_What is expected_
Whatever appears in the listing must be reproduced exactly.

_Data extract_
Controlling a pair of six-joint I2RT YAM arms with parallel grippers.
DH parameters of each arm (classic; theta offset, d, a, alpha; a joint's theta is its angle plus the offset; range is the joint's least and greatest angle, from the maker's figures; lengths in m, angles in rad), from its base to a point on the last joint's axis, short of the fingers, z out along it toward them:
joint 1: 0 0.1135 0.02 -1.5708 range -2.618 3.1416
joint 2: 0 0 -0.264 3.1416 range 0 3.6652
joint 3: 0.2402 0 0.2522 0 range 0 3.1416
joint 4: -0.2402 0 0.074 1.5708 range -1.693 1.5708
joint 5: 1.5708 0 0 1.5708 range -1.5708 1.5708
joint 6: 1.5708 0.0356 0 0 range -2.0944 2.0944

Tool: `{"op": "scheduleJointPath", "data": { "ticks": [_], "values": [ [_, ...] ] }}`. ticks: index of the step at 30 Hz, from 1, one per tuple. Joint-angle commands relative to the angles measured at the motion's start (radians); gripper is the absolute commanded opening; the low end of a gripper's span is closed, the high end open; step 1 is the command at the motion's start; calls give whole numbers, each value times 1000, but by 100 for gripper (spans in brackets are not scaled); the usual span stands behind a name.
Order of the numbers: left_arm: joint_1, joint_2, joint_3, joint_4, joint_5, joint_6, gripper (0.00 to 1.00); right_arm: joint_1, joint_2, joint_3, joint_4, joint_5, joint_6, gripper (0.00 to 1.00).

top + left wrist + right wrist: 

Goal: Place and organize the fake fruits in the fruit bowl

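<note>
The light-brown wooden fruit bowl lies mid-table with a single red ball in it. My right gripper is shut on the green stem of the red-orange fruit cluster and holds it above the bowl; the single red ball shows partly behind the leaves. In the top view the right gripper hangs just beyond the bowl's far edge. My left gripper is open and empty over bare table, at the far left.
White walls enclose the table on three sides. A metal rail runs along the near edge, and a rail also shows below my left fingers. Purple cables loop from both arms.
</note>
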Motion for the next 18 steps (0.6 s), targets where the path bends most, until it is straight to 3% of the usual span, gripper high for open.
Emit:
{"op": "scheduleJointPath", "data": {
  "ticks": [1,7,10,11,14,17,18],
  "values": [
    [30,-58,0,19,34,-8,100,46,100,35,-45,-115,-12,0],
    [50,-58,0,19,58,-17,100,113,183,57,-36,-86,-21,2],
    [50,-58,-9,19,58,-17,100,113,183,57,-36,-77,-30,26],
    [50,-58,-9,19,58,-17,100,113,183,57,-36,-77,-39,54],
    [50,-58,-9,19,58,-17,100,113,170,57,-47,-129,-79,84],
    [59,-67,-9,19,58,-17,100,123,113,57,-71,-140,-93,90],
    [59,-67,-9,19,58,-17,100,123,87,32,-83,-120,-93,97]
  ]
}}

_Solution for this problem_
Controlling a pair of six-joint I2RT YAM arms with parallel grippers.
DH parameters of each arm (classic; theta offset, d, a, alpha; a joint's theta is its angle plus the offset; range is the joint's least and greatest angle, from the maker's figures; lengths in m, angles in rad), from its base to a point on the last joint's axis, short of the fingers, z out along it toward them:
joint 1: 0 0.1135 0.02 -1.5708 range -2.618 3.1416
joint 2: 0 0 -0.264 3.1416 range 0 3.6652
joint 3: 0.2402 0 0.2522 0 range 0 3.1416
joint 4: -0.2402 0 0.074 1.5708 range -1.693 1.5708
joint 5: 1.5708 0 0 1.5708 range -1.5708 1.5708
joint 6: 1.5708 0.0356 0 0 range -2.0944 2.0944

Tool: `{"op": "scheduleJointPath", "data": { "ticks": [_], "values": [ [_, ...] ] }}`. ticks: index of the step at 30 Hz, from 1, one per tuple. Joint-angle commands relative to the angles measured at the motion's start (radians); gripper is the absolute commanded opening; the low end of a gripper's span is closed, the high end open; step 1 is the command at the motion's start; calls give whole numbers, each value times 1000, but by 100 for gripper (spans in brackets are not scaled); the usual span stands behind a name.
Order of the numbers: left_arm: joint_1, joint_2, joint_3, joint_4, joint_5, joint_6, gripper (0.00 to 1.00); right_arm: joint_1, joint_2, joint_3, joint_4, joint_5, joint_6, gripper (0.00 to 1.00).

top + left wrist + right wrist: 

Goal: Place and organize the fake fruits in the fruit bowl

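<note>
The light-brown wooden fruit bowl lies mid-table with a single red ball in it. My right gripper is shut on the green stem of the red-orange fruit cluster and holds it above the bowl; the single red ball shows partly behind the leaves. In the top view the right gripper hangs just beyond the bowl's far edge. My left gripper is open and empty over bare table, at the far left.
White walls enclose the table on three sides. A metal rail runs along the near edge, and a rail also shows below my left fingers. Purple cables loop from both arms.
</note>
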Motion for the next 18 steps (0.6 s), targets where the path bends most, until it is straight to 3% of the usual span, gripper high for open.
Emit:
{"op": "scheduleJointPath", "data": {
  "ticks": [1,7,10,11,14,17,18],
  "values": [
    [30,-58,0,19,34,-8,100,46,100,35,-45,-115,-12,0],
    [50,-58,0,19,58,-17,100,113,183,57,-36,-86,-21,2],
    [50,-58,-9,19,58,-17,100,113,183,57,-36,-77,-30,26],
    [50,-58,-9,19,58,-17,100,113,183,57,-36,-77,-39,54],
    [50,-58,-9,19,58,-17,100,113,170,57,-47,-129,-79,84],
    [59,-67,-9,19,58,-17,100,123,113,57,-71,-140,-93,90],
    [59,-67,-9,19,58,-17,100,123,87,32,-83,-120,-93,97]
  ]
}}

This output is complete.